EXERCISE DESCRIPTION: All of the data should be given again word for word, though the images are to be left out.

GIVEN MATERIAL:
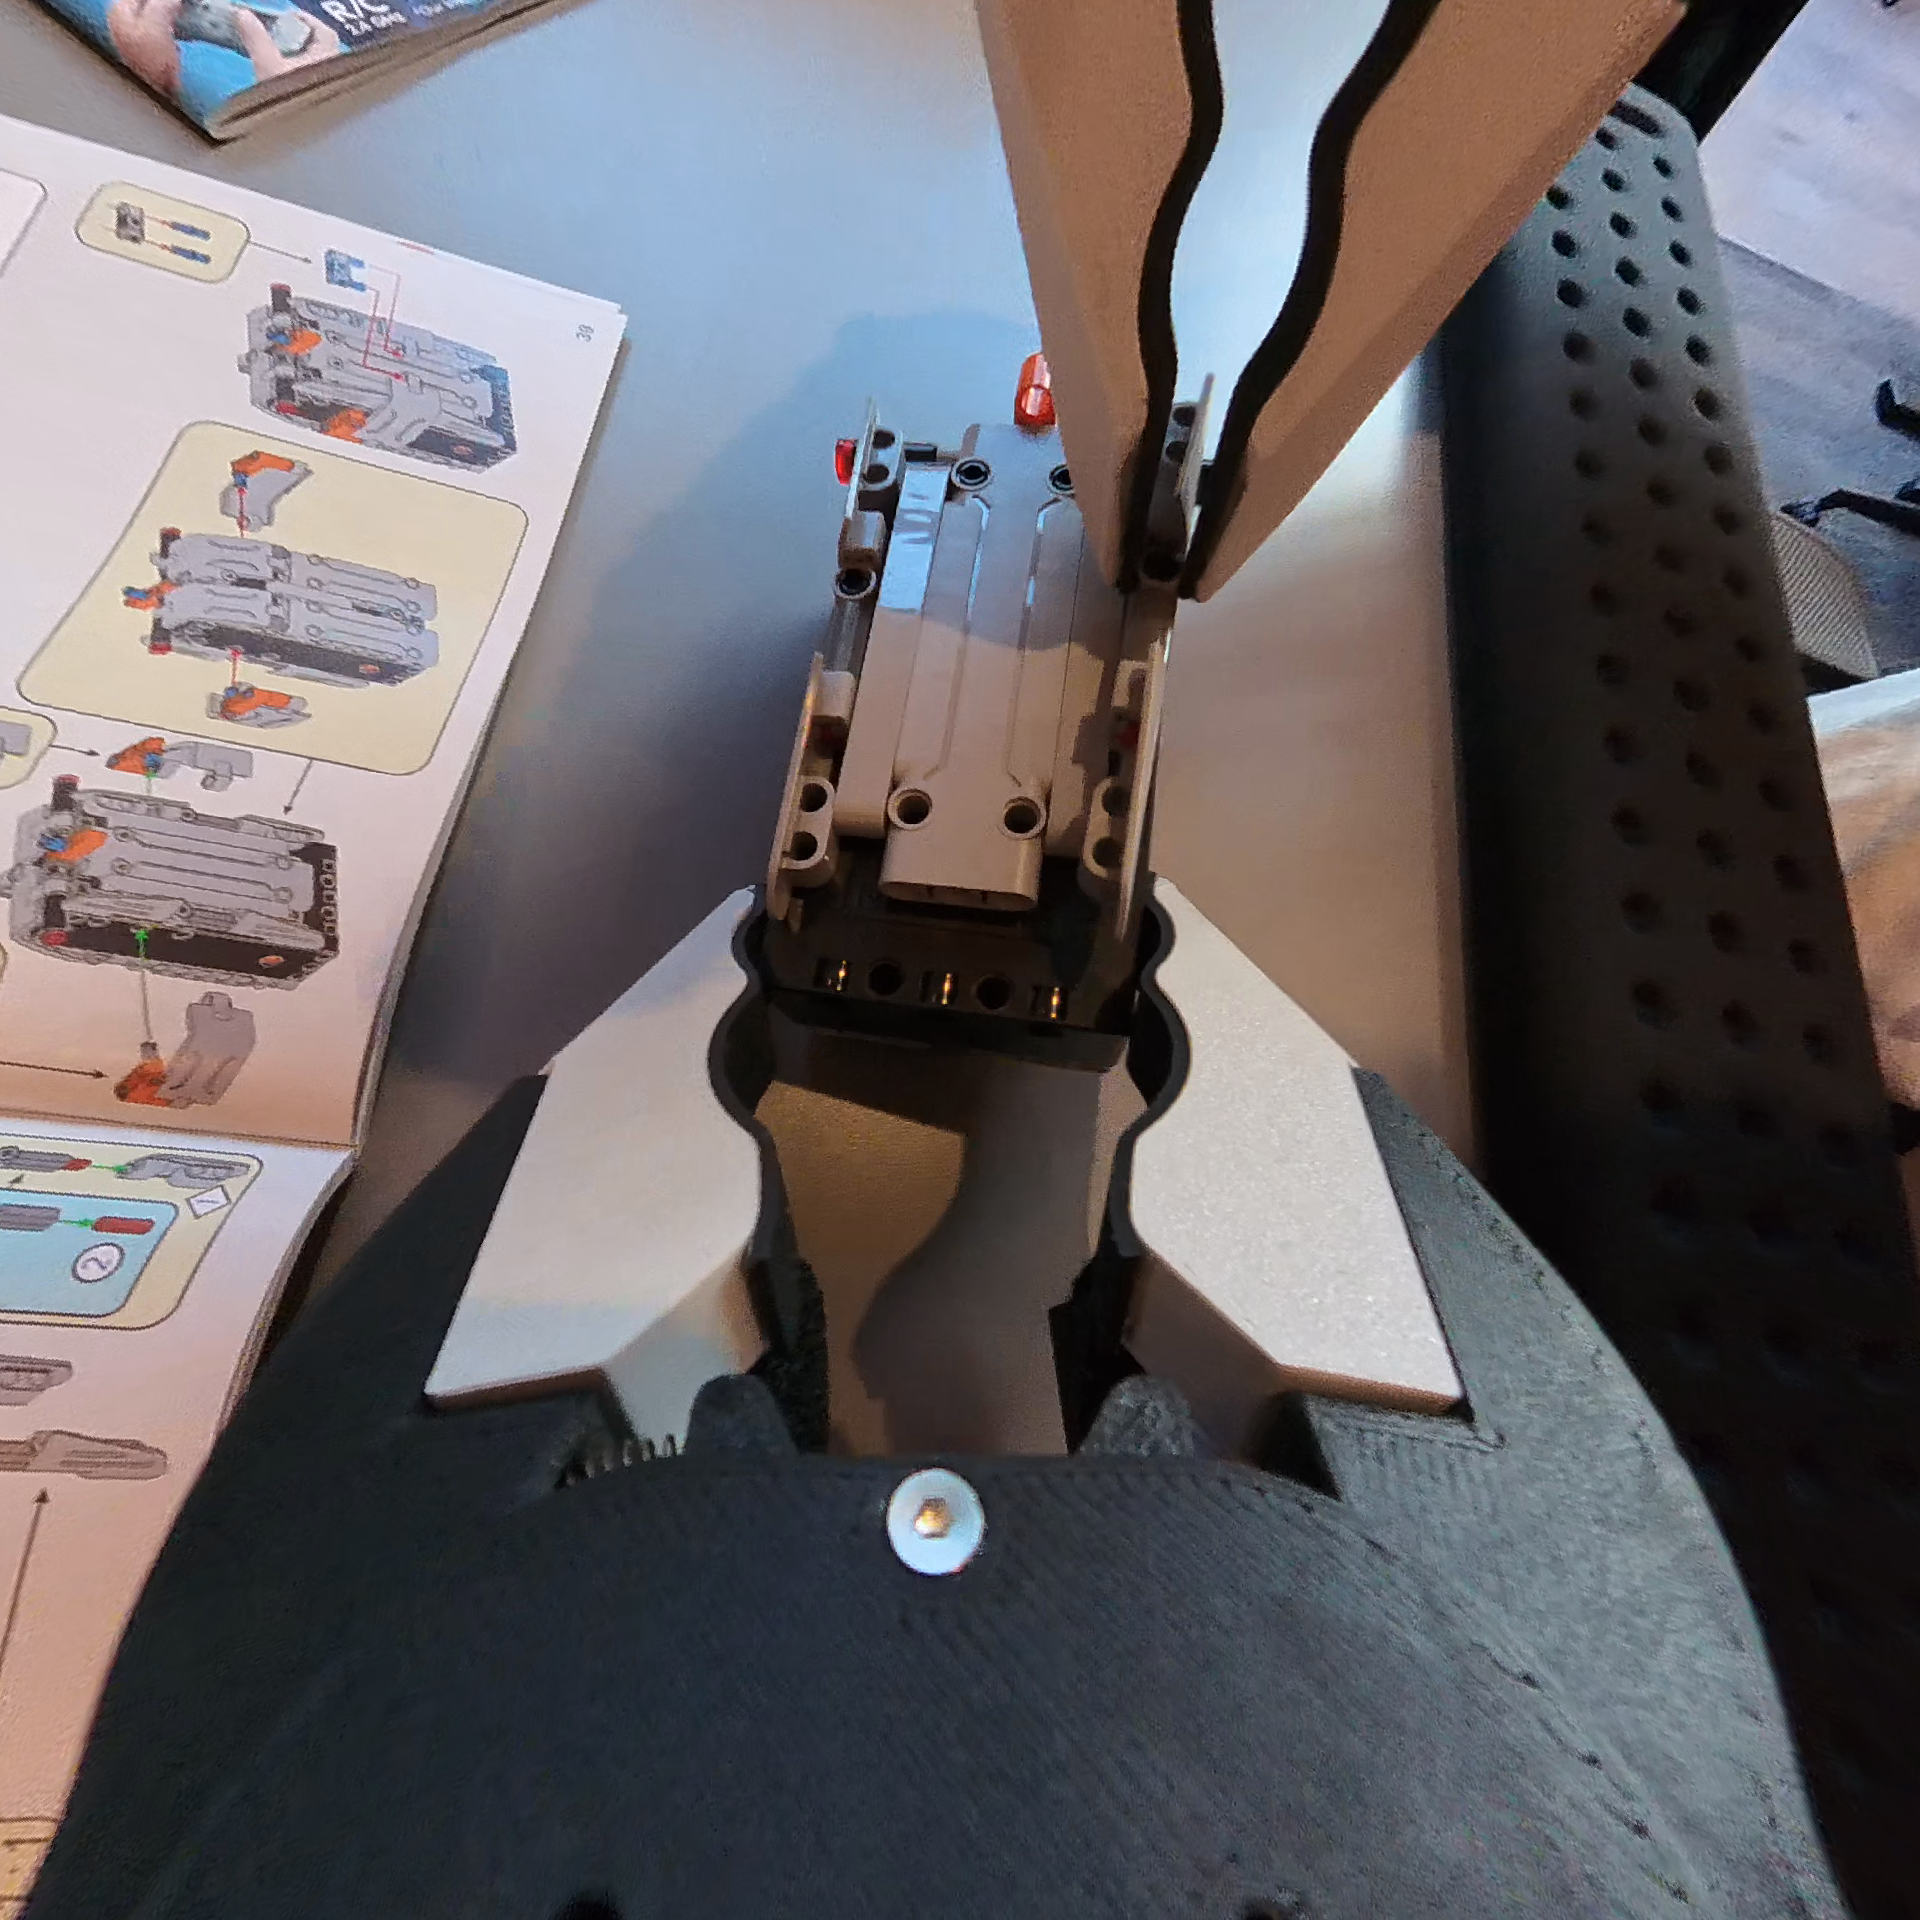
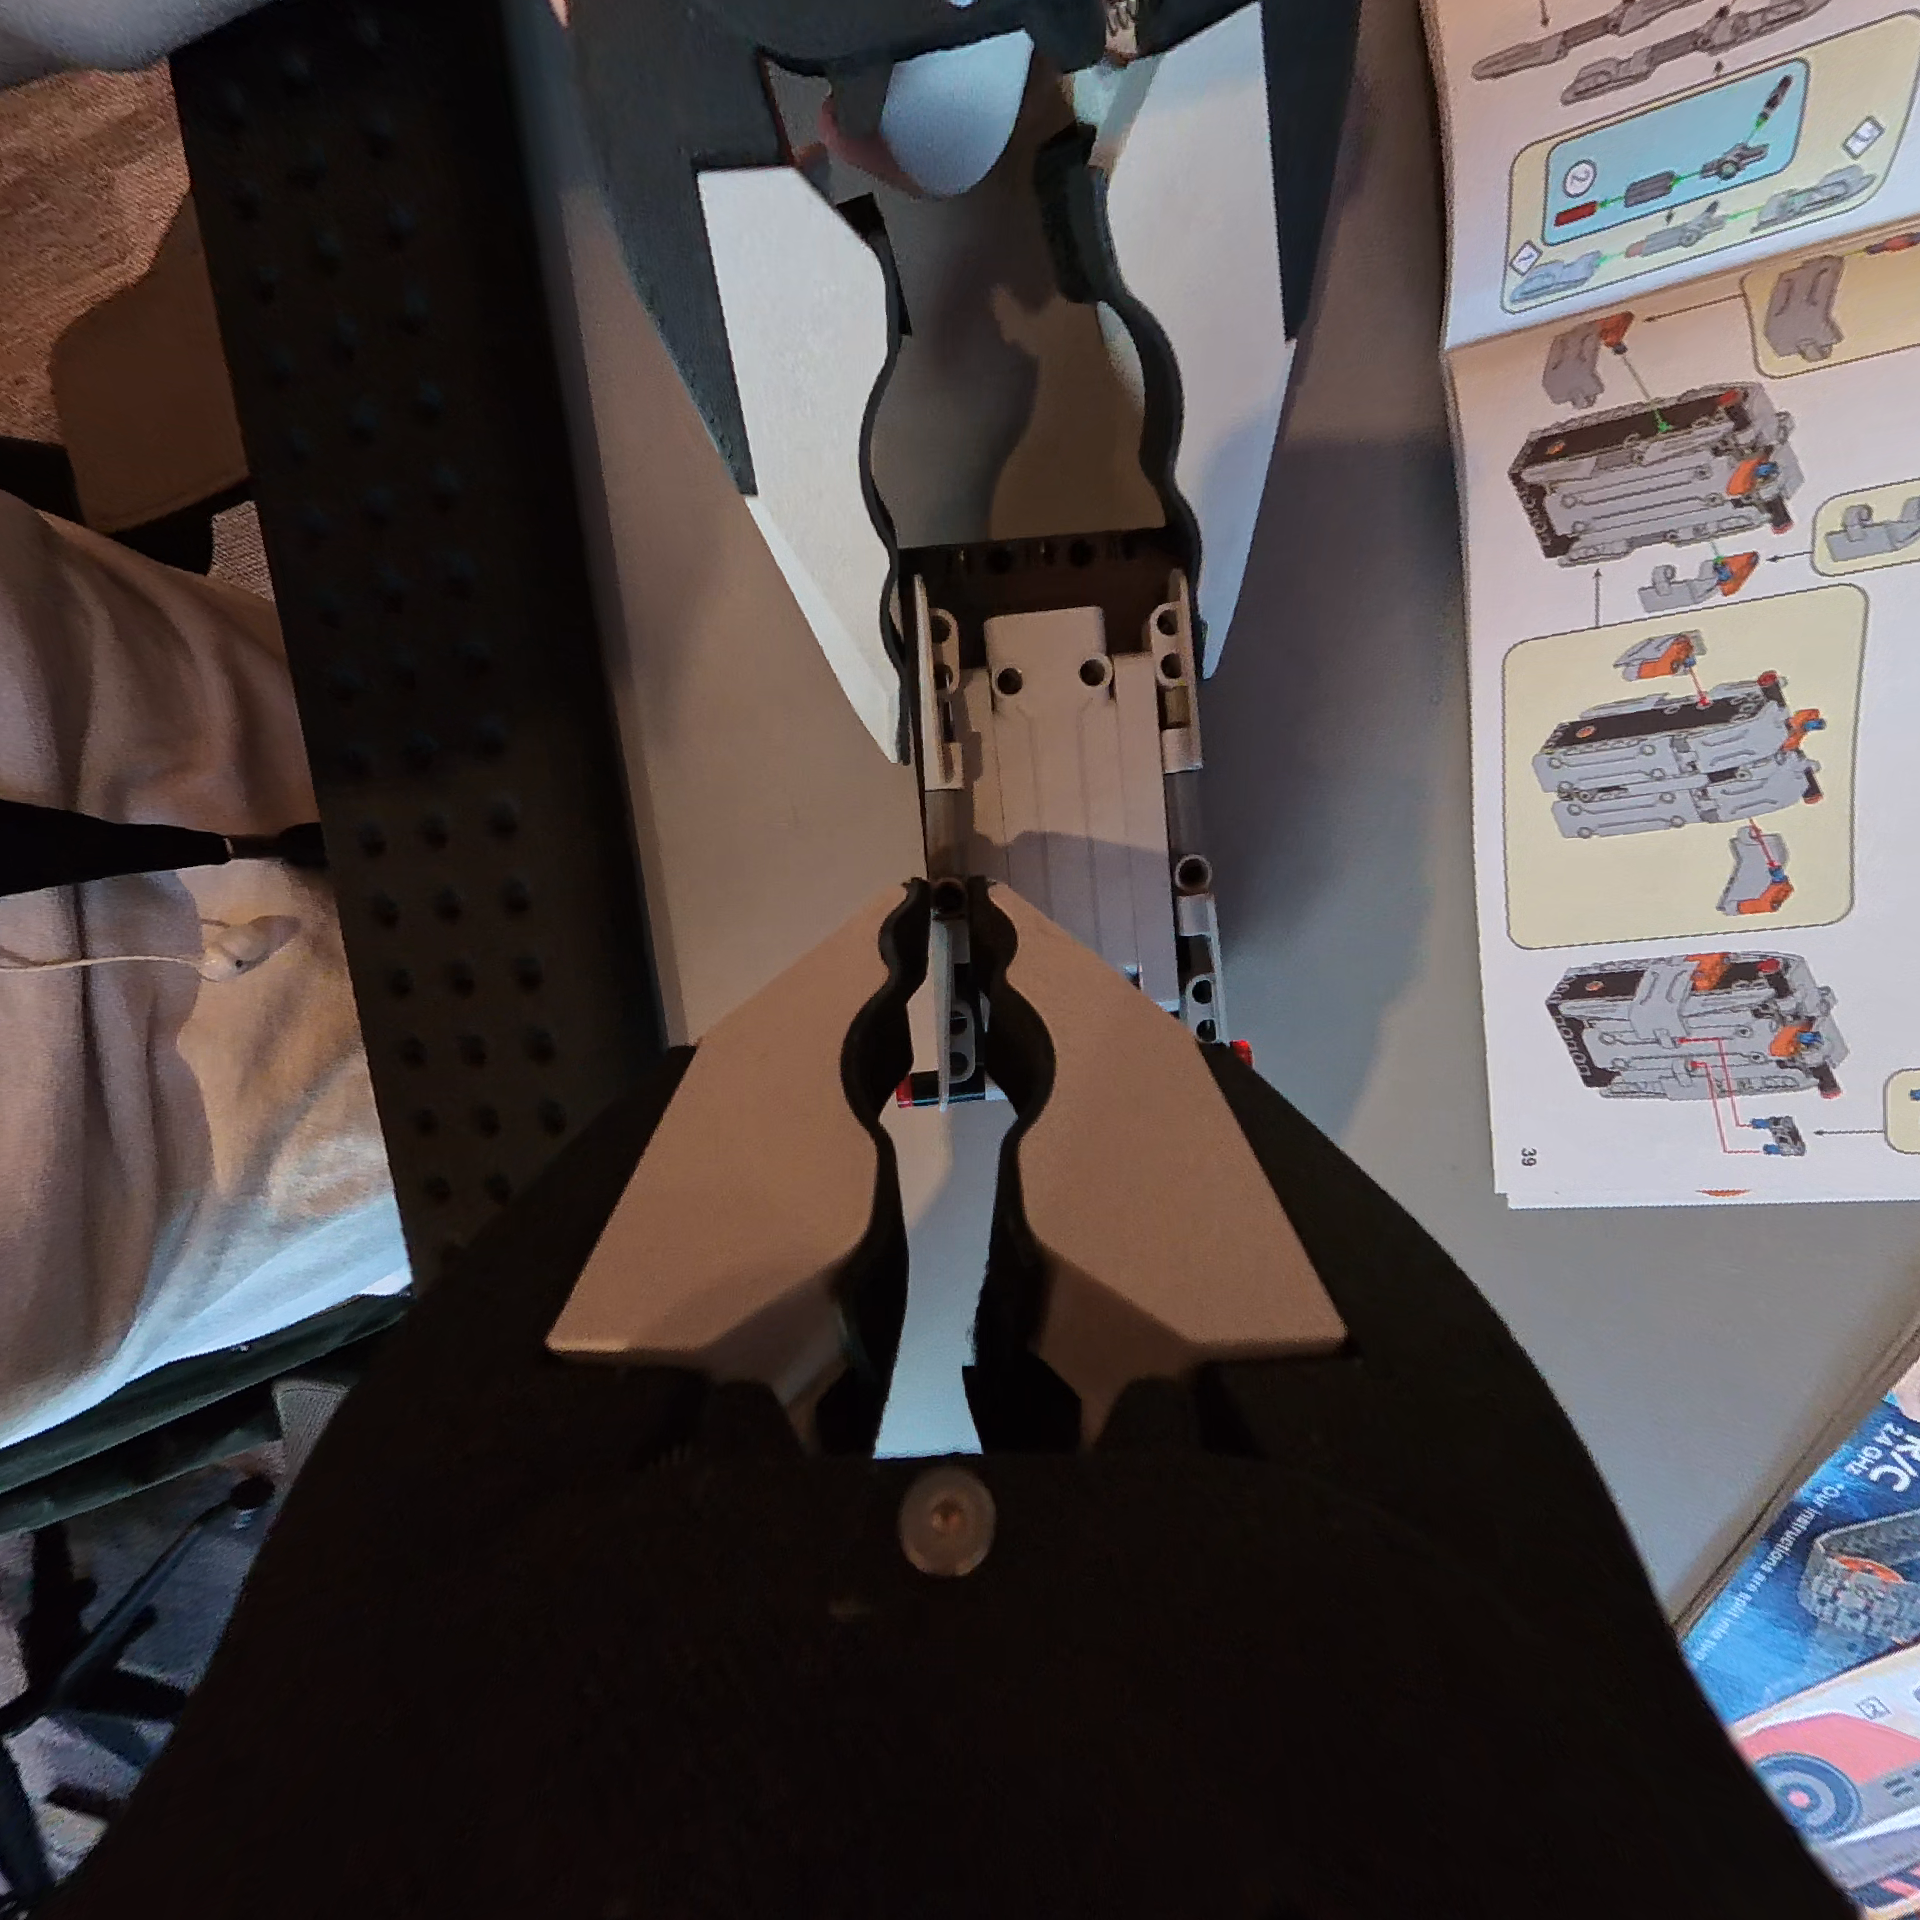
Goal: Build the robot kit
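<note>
- Between the two grippers, on the grey table (image 1: 727, 312), lies a grey and black brick-built block (image 1: 966, 717), long and flat-topped, with round pin holes at both ends.
- The left gripper (image 1: 951, 971) has its pale fingers (image 1: 665, 997) spread about as wide as the block and closed against the sides of the black near end, so it has that end clamped.
- The right gripper (image 2: 948, 904) faces it from the other end; its jaws are almost together, pinching a thin grey piece (image 2: 951, 977) that stands along the block's edge, on its own left side.
- Small red pins (image 1: 1034, 393) stick out at the far end of the block in the left wrist view, just beside the right gripper's fingertips.
- An open instruction booklet (image 1: 312, 644) with build diagrams lies flat on the table near the block, apart from it.
- A second booklet with a blue cover (image 2: 1808, 1621) lies further off, near the table's corner.
- A black perforated chair part (image 1: 1662, 727) runs along the table's other side.
- A person's light-coloured clothing (image 2: 135, 935) shows beyond it.
</note>
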`<action>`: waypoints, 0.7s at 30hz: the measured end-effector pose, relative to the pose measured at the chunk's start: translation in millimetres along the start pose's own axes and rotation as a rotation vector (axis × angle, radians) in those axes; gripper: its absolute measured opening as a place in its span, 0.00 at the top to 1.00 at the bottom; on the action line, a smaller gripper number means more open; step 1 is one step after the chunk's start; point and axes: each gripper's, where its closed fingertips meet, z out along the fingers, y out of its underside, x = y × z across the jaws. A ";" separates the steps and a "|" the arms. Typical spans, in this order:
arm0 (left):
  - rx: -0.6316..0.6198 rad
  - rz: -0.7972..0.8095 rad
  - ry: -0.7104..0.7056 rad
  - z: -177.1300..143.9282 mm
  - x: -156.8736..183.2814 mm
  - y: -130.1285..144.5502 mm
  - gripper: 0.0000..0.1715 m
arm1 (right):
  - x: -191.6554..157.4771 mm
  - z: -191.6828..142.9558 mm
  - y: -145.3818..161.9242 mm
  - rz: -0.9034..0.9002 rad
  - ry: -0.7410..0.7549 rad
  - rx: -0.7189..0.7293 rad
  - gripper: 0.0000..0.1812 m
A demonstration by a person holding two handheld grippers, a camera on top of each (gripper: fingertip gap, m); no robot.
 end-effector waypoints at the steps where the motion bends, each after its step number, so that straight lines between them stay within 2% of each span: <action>1: 0.002 -0.006 0.005 -0.2 0.0 -0.1 0.61 | 0.4 -0.5 0.7 0.009 -0.006 -0.010 0.97; 8: 0.014 -0.070 0.046 -1.9 0.3 -1.8 0.61 | 2.9 -2.3 -1.6 0.063 -0.077 -0.055 0.97; 17: 0.065 -0.295 0.180 -7.3 3.3 -8.0 0.61 | 8.6 -9.5 -6.1 0.033 -0.169 -0.105 0.97; 21: 0.069 -0.313 0.191 -7.6 2.7 -8.8 0.61 | 8.9 -10.6 -5.7 -0.032 -0.129 -0.083 0.97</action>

OUTPUT FOR THIS TASK:
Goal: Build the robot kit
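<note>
- Between the two grippers, on the grey table (image 1: 727, 312), lies a grey and black brick-built block (image 1: 966, 717), long and flat-topped, with round pin holes at both ends.
- The left gripper (image 1: 951, 971) has its pale fingers (image 1: 665, 997) spread about as wide as the block and closed against the sides of the black near end, so it has that end clamped.
- The right gripper (image 2: 948, 904) faces it from the other end; its jaws are almost together, pinching a thin grey piece (image 2: 951, 977) that stands along the block's edge, on its own left side.
- Small red pins (image 1: 1034, 393) stick out at the far end of the block in the left wrist view, just beside the right gripper's fingertips.
- An open instruction booklet (image 1: 312, 644) with build diagrams lies flat on the table near the block, apart from it.
- A second booklet with a blue cover (image 2: 1808, 1621) lies further off, near the table's corner.
- A black perforated chair part (image 1: 1662, 727) runs along the table's other side.
- A person's light-coloured clothing (image 2: 135, 935) shows beyond it.
</note>
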`<action>`: waypoints, 0.7s at 30hz: the measured end-effector pose, relative to the pose measured at the chunk's start: translation in millimetres along the start pose's own axes and rotation as a rotation vector (axis × angle, radians) in those axes; gripper: its absolute measured opening as a place in its span, 0.00 at the top to 1.00 at the bottom; on the action line, a smaller gripper number means more open; step 1 is one step after the chunk's start; point and axes: each gripper's, where its closed fingertips meet, z out along the fingers, y out of its underside, x = y × z across the jaws. A ";" separates the steps and a "|" the arms. Typical spans, in this order:
arm0 (left):
  - rx: -0.6316..0.6198 rad
  - rz: -0.7972..0.8095 rad
  - ry: -0.7104..0.7056 rad
  - z: -177.1300..143.9282 mm
  - x: -156.8736..183.2814 mm
  - y: -130.1285..144.5502 mm
  - gripper: 0.0000..0.1715 m
arm1 (right):
  - x: -191.6554..157.4771 mm
  - z: -191.6828..142.9558 mm
  - y: -145.3818..161.9242 mm
  - rz: -0.9034..0.9002 rad
  - ry: -0.7410..0.7549 rad
  - rx: -0.7189..0.7293 rad
  - gripper: 0.0000..0.1812 m
A demonstration by a person holding two handheld grippers, a camera on top of each (gripper: fingertip gap, m); no robot.
 end-effector waypoints at the steps where the motion bends, each after its step number, so that straight lines between them stay within 2% of each span: <action>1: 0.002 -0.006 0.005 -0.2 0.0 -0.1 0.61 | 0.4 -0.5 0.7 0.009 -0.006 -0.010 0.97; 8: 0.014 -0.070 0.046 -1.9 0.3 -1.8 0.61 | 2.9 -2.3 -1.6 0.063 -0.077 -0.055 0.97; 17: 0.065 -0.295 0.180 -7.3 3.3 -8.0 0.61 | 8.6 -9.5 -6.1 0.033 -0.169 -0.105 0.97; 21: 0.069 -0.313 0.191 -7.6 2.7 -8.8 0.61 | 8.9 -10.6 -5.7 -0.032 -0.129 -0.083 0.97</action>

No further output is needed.